Mayor Abe Beame 

Mayor of New York, Comptroller, Budget Director

By Joseph Mercurio
February 14, 2001

Abe Beame was a true New York pol. He was an immigrant, educated at City College; a New York City public school teacher and a member of a regular organization Democratic club. He then went on to spend a quarter century serving in the highest ranks of city government.

With a degree in accounting and membership in the Madison Democratic Club of Brooklyn, he caught the eye of Mayor William O'Dwyer, a former Brooklyn District Attorney, who appointed him Assistant City Budget Director in 1946. After O'Dwyer's abrupt resignation, Mayor Vincent Impellitteri promoted Beame to Budget Director in 1952. In 1961, Beame was elected to his first term as City Comptroller, running with Mayor Robert Wagner as an anti-boss candidate.

In 1965, Beame won a four-way Democratic Primary for mayor, receiving 44.8% of the vote. But even though he received more than a million votes, he lost in a three-way race to John V. Lindsay that November. In 1969, Beame won a second term as Comptroller and kept the city's books during Lindsay's last term.

Beame went on, in 1973, to win a four-way Democratic Primary with 34.5% of the vote, eventually winning a four-way General Election by a little less than a million votes. Today, many political commentators erroneously refer to him as the first Jewish mayor of New York. But since the city's consolidation in 1898, that distinction actually goes to Fiorello LaGuardia who was born of an Austrian Jewish mother and an Italian agnostic father.

Known for his campaign slogan, "He Knows the Buck," Beame's campaigns for public office touted his hands-on involvement with the details of the city's budget and the city's fiscal health. He had been involved with New York's finances since the mid-1940s and seemed to be the knowledgeable green-eyeshade keeper of the books and the city's fiscal integrity.

As a Budget Director for Democrat mayors and as Comptroller during both the last Wagner and Lindsay terms, Beame should have been the person who could point to and prevent the budget excesses and fiscal tricks that caught up with the city when he finally became Mayor.

His administration was plagued by the worst modern fiscal crises the city has seen. To avert bankruptcy, Beame laid off large numbers of city workers, froze wages, started tuition at city universities, delayed maintenance on the city's infrastructure, and postponed essential capital improvements. The city is only now getting out from under the problems that created. In his reelection campaign, Beame blamed the mayors before him -- especially Lindsay.

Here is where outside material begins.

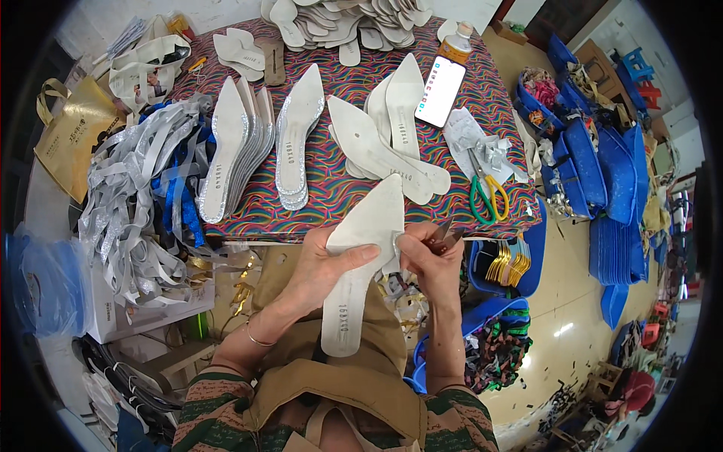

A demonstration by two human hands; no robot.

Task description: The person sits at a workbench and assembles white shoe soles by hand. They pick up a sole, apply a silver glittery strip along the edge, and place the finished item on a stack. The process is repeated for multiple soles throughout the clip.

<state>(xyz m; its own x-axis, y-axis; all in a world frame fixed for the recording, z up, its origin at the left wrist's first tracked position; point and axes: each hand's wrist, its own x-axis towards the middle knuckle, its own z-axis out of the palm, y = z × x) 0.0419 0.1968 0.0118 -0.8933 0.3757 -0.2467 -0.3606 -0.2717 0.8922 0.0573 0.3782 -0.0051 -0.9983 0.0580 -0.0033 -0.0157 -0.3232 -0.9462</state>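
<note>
My left hand (331, 264) grips a pale pointed shoe insole (369, 218) by its middle, thumb flat across it, with the toe pointing away from me. At the insole's right edge, my right hand (433, 260) pinches a small pale strip (392, 260) between thumb and finger. From the same hand stick out the dark pointed blades (446, 239) of a cutting tool, mostly hidden by the fingers. Beyond my hands, several loose insoles (369, 143) overlap on the table. To their left stand a neat stack of insoles with glittery silver edging (226, 151) and a smaller one (297, 135).
The patterned tablecloth (331, 203) also bears a phone (440, 90), a bottle (456, 45), scissors with green and yellow handles (488, 196) and a heap of insoles (339, 26). Silver strips (135, 203) pile up at left. Blue bins (587, 166) stand on the floor at right.
</note>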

He was, however, accused by the Security and Exchange Commission of unsound budget practices. President Gerald Ford turned the city down for a bailout as a poor risk which generated the infamous Daily News headline "Ford to City: Drop Dead." Governor Hugh Carey, who lost confidence in Beame, stepped in with emergency controls that stripped the mayor of traditional power over fiscal matters and left the city under the Municipal Assistance Corporation. The state and federal governments then came through with financial support to save the city from bankruptcy.

While fiscal affairs were in disarray, the rest of the news during the Beame years was also bad. New York was hemorrhaging manufacturing jobs that had been a basic part of the city's revenue stream. There were terrorist bombings, a citywide blackout with riots and looting, and the "Son of Sam" murders. White ethnic New Yorkers deserted the city for jobs and safety elsewhere. The mood was bleak.

Mayor Beame was often accused of being slow to act, but he did some things to get the city fabric back together. New York was host to the nation's Bicentennial Celebration and Beame was instrumental in getting the city its first Democratic National Convention in 52 years.

With the city hobbled and Abe Beame left as the fall guy, New York entered the 1977 mayoral election. Beame argued that the worst had passed and that his predecessors had caused the city's fiscal problems in the first place. But five other candidates entered the Democratic Primary because they saw blood in the water, each claiming they could bring the city back.

Beame came in third in the Democratic Primary, with only 17,000 fewer votes than the winner, Ed Koch, and only 7,000 votes away from his nearest rival, Mario Cuomo, the hand-picked candidate of Governor Carey.

After a long career in city government, Mayor Beame went into private life as an advisor to banks and financial institutions. He stayed active until his death at 94 after a very good run by anyone's estimation.

Will historians be kind to him? Will textbooks lay the city's fiscal woes at Lindsay's feet? More later.